The Android entries in [`<workspace_root>/WORKSPACE`](../../../WORKSPACE#L19-L36)
must be uncommented with the paths filled in appropriately depending on where
you installed the NDK and SDK. Otherwise an error such as:
"The external label '//external:android/sdk' is not bound to anything" will
be reported.

Also edit the API levels for the SDK in WORKSPACE to the highest level you
have installed in your SDK. This must be >= 23 (this is completely independent
of the API level of the demo, which is defined in AndroidManifest.xml).
The NDK API level may remain at 14.

##### Install Model Files (optional)

The TensorFlow `GraphDef`s that contain the model definitions and weights
are not packaged in the repo because of their size. They are downloaded
automatically and packaged with the APK by Bazel via a new_http_archive defined
in `WORKSPACE` during the build process, and by Gradle via download-models.gradle.
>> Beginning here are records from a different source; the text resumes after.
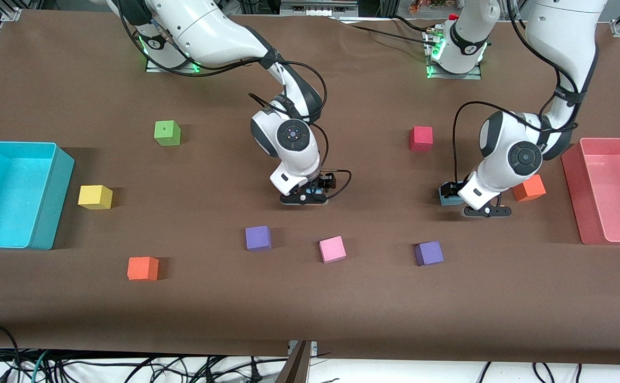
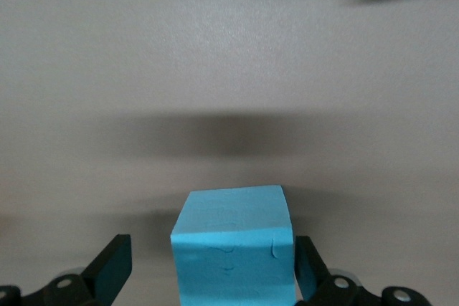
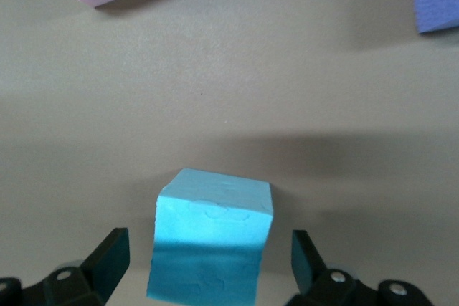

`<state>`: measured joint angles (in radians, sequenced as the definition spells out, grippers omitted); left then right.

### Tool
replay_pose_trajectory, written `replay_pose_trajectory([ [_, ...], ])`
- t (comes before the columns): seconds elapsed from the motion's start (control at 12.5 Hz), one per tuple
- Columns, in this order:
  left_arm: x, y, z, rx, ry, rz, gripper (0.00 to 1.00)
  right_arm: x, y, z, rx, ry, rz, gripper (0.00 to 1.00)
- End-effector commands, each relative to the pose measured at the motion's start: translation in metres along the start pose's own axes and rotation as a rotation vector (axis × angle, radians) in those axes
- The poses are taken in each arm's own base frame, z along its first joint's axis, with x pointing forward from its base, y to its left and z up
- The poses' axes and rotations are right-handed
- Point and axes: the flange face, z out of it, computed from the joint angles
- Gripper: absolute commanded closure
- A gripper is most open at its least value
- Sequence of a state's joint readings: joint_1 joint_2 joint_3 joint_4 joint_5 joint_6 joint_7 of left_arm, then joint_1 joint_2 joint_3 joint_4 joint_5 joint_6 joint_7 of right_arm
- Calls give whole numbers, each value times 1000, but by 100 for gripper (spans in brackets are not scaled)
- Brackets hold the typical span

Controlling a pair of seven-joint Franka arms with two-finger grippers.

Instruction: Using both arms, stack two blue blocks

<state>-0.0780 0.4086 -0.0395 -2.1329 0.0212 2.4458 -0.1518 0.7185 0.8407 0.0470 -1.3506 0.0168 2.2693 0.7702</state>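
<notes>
Both arms were down at the brown surface (image 1: 76, 330). The right end effector (image 1: 316, 190) sat low over the middle of the surface, fingers (image 3: 107, 259) spread apart on either side of one blue block (image 3: 208, 245); clear gaps showed on both sides, so the block was not gripped and rested on the surface. In the front view only a sliver of that block (image 1: 319, 190) showed under the wrist. The left end effector (image 1: 456, 196) was low toward the left arm's end of the surface, fingers (image 2: 111, 266) likewise apart around the second blue block (image 2: 235, 245), one finger close to the block's side, the other with a clear gap. That block (image 1: 448, 200) stood on the surface, just beside an orange cube (image 1: 529, 188) and near the red bin (image 1: 573, 181) at that end. The two blue blocks lay well apart, unstacked. Closer to the front edge: two purple cubes (image 1: 258, 238) (image 1: 429, 253) with a pink cube (image 1: 332, 249) between them. Toward the right arm's end: a cyan bin (image 1: 49, 213), yellow cube (image 1: 95, 197), green cube (image 1: 167, 133) and another orange cube (image 1: 143, 268). A red cube (image 1: 420, 138) lay toward the arms' bases.
</notes>
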Motion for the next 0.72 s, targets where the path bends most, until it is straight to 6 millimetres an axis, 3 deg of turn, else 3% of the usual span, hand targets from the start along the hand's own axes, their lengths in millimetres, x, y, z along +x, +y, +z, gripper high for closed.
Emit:
replay_pose_trajectory([
  [0.0,-3,2,9,-19,6,3,0,11,12,-61,-24,-17,-45,0],
  [0.08,-3,2,9,-19,6,4,7,17,25,-80,-46,-46,-103,0],
  [0.16,-3,2,9,-19,6,4,26,22,36,-94,-46,-61,-182,0],
  [0.4,-4,3,2,-19,4,12,80,30,49,-108,62,-123,-267,0],
  [0.48,0,5,-16,-22,33,15,95,33,56,-105,134,-154,-311,0],
  [0.64,-5,35,-55,-19,36,62,100,36,79,-104,315,-182,-354,0],
])
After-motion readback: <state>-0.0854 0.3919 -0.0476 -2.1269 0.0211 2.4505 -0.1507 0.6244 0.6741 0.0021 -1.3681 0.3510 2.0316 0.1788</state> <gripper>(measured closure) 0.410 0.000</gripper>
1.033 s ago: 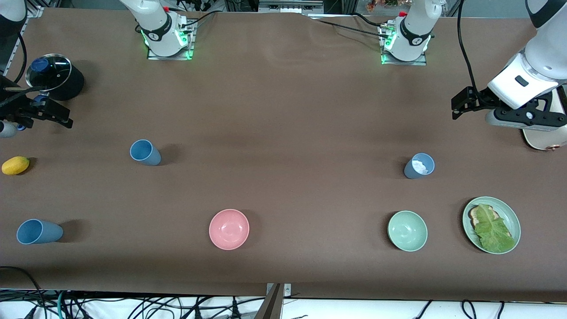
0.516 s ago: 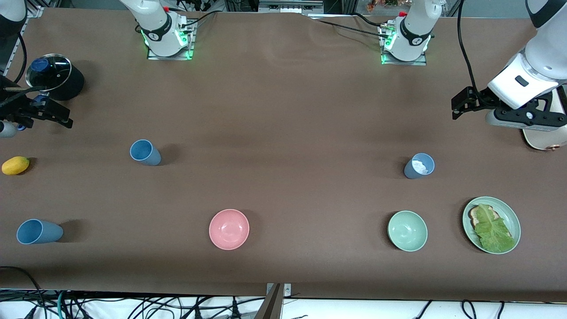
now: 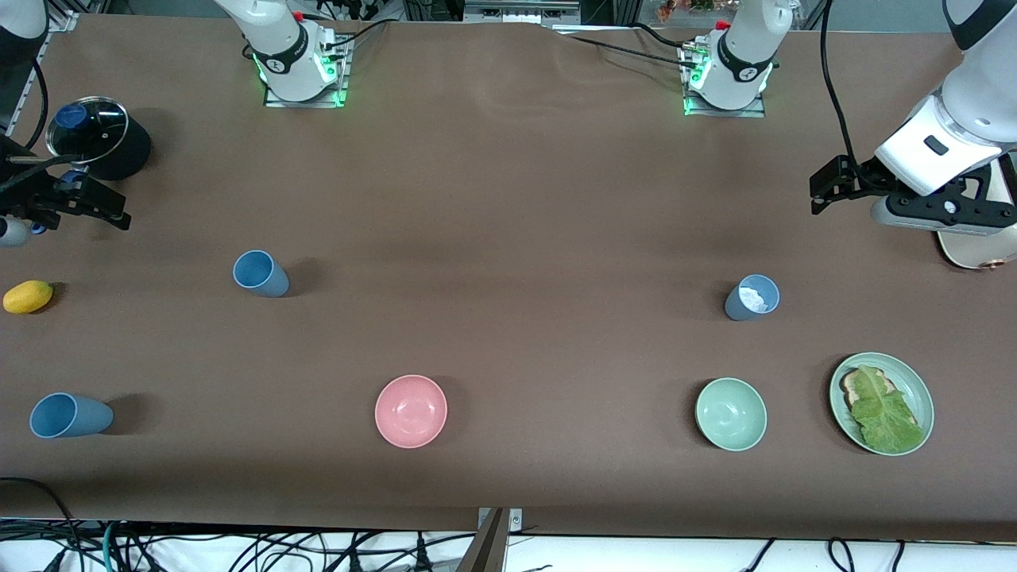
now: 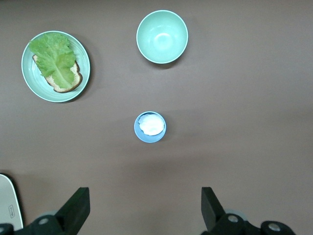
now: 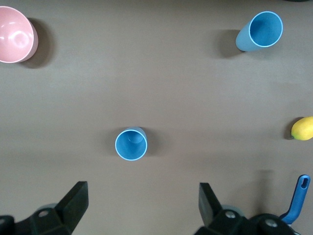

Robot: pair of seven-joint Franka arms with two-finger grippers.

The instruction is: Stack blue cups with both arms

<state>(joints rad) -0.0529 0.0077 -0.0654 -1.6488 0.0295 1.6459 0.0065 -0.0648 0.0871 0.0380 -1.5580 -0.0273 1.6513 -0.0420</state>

**Optional**: If you wish to place the models in your assets manually,
remove all of the `model_files` entries from the `assets`
list in `tensorflow_demo` found in the `[BUILD](BUILD)` file. Then download
and extract the archives yourself to the `assets` directory in the source tree:

```bash
BASE_URL=https://storage.googleapis.com/download.tensorflow.org/models
for MODEL_ZIP in inception5h.zip mobile_multibox_v1a.zip stylize_v1.zip
do
  curl -L ${BASE_URL}/${MODEL_ZIP} -o /tmp/${MODEL_ZIP}
  unzip /tmp/${MODEL_ZIP} -d tensorflow/examples/android/assets/
done
```

This will extract the models and their associated metadata files to the local
assets/ directory.

If you are using Gradle, make sure to remove download-models.gradle reference
from build.gradle after your manually download models; otherwise gradle
might download models again and overwrite your models.

##### Build

After editing your WORKSPACE file to update the SDK/NDK configuration,
you may build the APK. Run this from your workspace root:

```bash
bazel build -c opt //tensorflow/examples/android:tensorflow_demo
```

If you get build errors about protocol buffers, run
`git submodule update --init` and make sure that you've modified your WORKSPACE
file as instructed, then try building again.

##### Install

Make sure that adb debugging is enabled on your Android 5.0 (API 21) or
later device, then after building use the following command from your workspace
root to install the APK:

```bash
adb install -r bazel-bin/tensorflow/examples/android/tensorflow_demo.apk
```

### Android Studio with Bazel

Android Studio may be used to build the demo in conjunction with Bazel. First,
make sure that you can build with Bazel following the above directions. Then,
look at [build.gradle](build.gradle) and make sure that the path to Bazel
matches that of your system.

At this point you can add the tensorflow/examples/android directory as a new
Android Studio project. Click through installing all the Gradle extensions it
requests, and you should be able to have Android Studio build the demo like any
other application (it will call out to Bazel to build the native code with the
NDK).

### CMake

Full CMake support for the demo is coming soon, but for now it is possible to
build the TensorFlow Android Inference library using
[tensorflow/contrib/android/cmake](../../../tensorflow/contrib/android/cmake).